Disappearing videos and disappointed grandmothers

I've been doing some traveling lately, and have been hearing interesting stories from people I don't normally get a chance to talk to. Some of them are from other parts of the country or the world, and are from companies I've never heard of.

Here's another story about broken things with some of the details changed just a little. If it sounds familiar, it's probably because your company also did it at some point.

As the story goes, there's this web outfit which was designed around posting stories and videos about cooking stuff. People would get on there and would do all kinds of things to share with their families and friends. Grandmothers would capture their recipes for the kids to have. Kids would capture them trying the recipes. Grandmothers would come back and watch the kids again and again.

They had a vibrant community. Lots of people would post lots of things to it. This thing had been going on for a while.

As the company grew, someone decided it would be a "great idea" if they copied Snapchat, Instagram, and everyone else and added "moments" to their app. (This was a couple of years ago, back when it seemed like damn near everyone was putting those ridiculous circle-with-a-profile-pic-in-it "moment" things on their apps.)

They figured they needed to "seed" this new system of theirs somehow, since after all, not all of their users are 14 and therefore aren't necessarily going to want to use it. They'll have to force their hand somehow. But how?

Their "brilliant idea" was to make it so that every post would also create a "shadow moment". That is, while the moments thing still hadn't launched yet, they'd have stuff feeding into it to get it all figured out. Then, when it launched, they'd just start displaying them to people, and they'd capture all of the audience... right?

So it launched. It hung around for a bit, and, eh, it didn't do too well. It turns out that just copying the behaviors of 14 year olds won't make you popular with actual 14 year olds.

Obviously they tried and tried to make it work, but it didn't work. There aren't enough nails in the world to keep this jello on the wall, so they finally decided to shut it down, and deleted all of the moments in the database. They wanted it gone like a bad memory.

That's when things got interesting, but nobody realized why.

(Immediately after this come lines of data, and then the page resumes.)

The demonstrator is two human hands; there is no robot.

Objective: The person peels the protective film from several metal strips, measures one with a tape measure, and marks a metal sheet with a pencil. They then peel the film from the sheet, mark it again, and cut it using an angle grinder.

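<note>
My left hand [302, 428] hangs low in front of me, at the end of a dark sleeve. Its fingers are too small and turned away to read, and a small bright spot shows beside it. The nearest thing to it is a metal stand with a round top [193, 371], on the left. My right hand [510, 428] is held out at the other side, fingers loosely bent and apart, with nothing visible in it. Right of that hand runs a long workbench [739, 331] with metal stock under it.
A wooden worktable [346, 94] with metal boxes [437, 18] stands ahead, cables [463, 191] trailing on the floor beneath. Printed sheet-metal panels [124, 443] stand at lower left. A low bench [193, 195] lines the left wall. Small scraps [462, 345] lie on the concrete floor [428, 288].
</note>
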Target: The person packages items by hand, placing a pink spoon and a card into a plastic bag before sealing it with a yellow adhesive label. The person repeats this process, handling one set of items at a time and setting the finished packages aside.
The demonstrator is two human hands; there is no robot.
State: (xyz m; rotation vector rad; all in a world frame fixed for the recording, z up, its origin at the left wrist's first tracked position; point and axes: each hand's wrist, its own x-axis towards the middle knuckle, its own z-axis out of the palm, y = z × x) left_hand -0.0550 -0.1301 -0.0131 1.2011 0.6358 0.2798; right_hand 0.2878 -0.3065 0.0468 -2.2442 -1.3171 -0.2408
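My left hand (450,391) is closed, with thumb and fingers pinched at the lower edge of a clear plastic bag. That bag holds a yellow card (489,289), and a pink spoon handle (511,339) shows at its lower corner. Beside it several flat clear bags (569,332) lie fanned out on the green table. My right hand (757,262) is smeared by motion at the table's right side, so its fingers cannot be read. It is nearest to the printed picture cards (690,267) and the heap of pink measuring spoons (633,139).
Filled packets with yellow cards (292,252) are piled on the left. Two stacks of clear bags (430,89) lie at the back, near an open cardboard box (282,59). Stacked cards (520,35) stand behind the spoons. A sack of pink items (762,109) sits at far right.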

Meanwhile, back on the main site, people's cooking videos have been disappearing. One here, one there, then a bunch here, and a bunch more over there.

Tons of people are complaining. Nobody is taking them seriously.

Even inside the company, the internal tech support is essentially gaslighting the employees who report this problem, by saying things like "it never existed", even when the employee swears up and down that the post DID exist and that grandma used to watch it every single week. Their whole family had seen it and now it's gone, and they're being told it never existed?

Finally, someone who really gave a damn got their hands dirty and dug in and started unraveling what had happened, and that's when they found their smoking gun.

It turned out that back when the "moments" people had set up their "fork" of the data, they didn't want to pay for storing all of those recipe and cooking videos twice. Why? Well, because "videos are big and space is expensive and we are cheap". Something like that.

So, instead of actually holding onto the video again, they just added a pointer to the same video content that the posts were using. Easy, right?

Trouble is, when the product bombed, they just deleted all of these "moments", and that cleared out all of the associated media... including the videos which were rightfully part of the actual posts. Yep. That happened.

Amazingly, nobody figured this out for months, or long after any chance of recovering the original data had passed. All of that stuff is gone forever and it's never coming back.

Somehow, nobody's heard about this, and life goes on.

Absolutely amazing.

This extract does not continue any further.